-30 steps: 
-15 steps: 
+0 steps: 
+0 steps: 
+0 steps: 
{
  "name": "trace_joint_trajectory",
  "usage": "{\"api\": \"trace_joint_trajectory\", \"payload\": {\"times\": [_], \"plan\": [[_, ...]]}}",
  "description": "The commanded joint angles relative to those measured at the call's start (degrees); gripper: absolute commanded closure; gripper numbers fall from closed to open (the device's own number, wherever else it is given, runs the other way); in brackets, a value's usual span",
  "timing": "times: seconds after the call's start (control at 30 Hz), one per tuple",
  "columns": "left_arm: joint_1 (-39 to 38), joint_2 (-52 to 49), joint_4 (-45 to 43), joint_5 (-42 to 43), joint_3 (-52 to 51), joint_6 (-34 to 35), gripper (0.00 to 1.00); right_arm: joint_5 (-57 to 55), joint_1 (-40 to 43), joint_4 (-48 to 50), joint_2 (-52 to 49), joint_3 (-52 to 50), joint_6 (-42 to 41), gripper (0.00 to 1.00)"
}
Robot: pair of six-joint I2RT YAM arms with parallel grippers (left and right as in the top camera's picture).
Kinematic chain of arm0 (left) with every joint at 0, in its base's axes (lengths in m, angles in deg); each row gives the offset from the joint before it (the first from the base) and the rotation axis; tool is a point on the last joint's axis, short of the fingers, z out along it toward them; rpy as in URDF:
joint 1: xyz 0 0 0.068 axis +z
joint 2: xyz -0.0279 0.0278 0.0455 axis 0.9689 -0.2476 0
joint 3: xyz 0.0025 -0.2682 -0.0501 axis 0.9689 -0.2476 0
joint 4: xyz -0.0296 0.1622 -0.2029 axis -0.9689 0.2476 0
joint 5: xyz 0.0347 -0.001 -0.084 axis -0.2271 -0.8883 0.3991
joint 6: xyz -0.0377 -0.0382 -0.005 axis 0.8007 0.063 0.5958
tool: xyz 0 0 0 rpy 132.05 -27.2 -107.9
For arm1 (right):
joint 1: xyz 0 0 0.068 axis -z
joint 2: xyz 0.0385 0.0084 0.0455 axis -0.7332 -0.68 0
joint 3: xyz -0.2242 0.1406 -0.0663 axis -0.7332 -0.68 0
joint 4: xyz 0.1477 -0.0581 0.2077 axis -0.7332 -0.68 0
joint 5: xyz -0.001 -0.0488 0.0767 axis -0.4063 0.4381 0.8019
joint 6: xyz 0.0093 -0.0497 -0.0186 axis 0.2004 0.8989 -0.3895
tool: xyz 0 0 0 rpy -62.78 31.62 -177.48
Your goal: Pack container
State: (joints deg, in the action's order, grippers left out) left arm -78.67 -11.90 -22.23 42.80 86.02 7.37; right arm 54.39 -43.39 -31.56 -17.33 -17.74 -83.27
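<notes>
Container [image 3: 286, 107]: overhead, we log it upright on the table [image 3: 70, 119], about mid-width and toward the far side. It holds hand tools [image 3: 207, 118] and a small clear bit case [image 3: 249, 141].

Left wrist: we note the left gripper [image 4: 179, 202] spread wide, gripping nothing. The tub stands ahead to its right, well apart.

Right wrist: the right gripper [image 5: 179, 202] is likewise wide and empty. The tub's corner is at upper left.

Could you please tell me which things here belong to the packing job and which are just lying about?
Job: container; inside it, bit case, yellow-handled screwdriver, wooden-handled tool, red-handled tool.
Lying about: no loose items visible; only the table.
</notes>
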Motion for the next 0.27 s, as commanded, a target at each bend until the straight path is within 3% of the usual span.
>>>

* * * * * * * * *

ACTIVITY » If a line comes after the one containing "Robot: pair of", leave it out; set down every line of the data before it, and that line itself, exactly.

SOLUTION TO THIS EXERCISE »
-30 steps: 
-15 steps: 
+0 steps: 
+0 steps: 
+0 steps: 
{
  "name": "trace_joint_trajectory",
  "usage": "{\"api\": \"trace_joint_trajectory\", \"payload\": {\"times\": [_], \"plan\": [[_, ...]]}}",
  "description": "The commanded joint angles relative to those measured at the call's start (degrees); gripper: absolute commanded closure; gripper numbers fall from closed to open (the device's own number, wherever else it is given, runs the other way); in brackets, a value's usual span",
  "timing": "times: seconds after the call's start (control at 30 Hz), one per tuple",
  "columns": "left_arm: joint_1 (-39 to 38), joint_2 (-52 to 49), joint_4 (-45 to 43), joint_5 (-42 to 43), joint_3 (-52 to 51), joint_6 (-34 to 35), gripper (0.00 to 1.00); right_arm: joint_5 (-57 to 55), joint_1 (-40 to 43), joint_4 (-48 to 50), joint_2 (-52 to 49), joint_3 (-52 to 50), joint_6 (-42 to 41), gripper (0.00 to 1.00)"
}
Robot: pair of six-joint I2RT YAM arms with parallel grippers (left and right as in the top camera's picture).

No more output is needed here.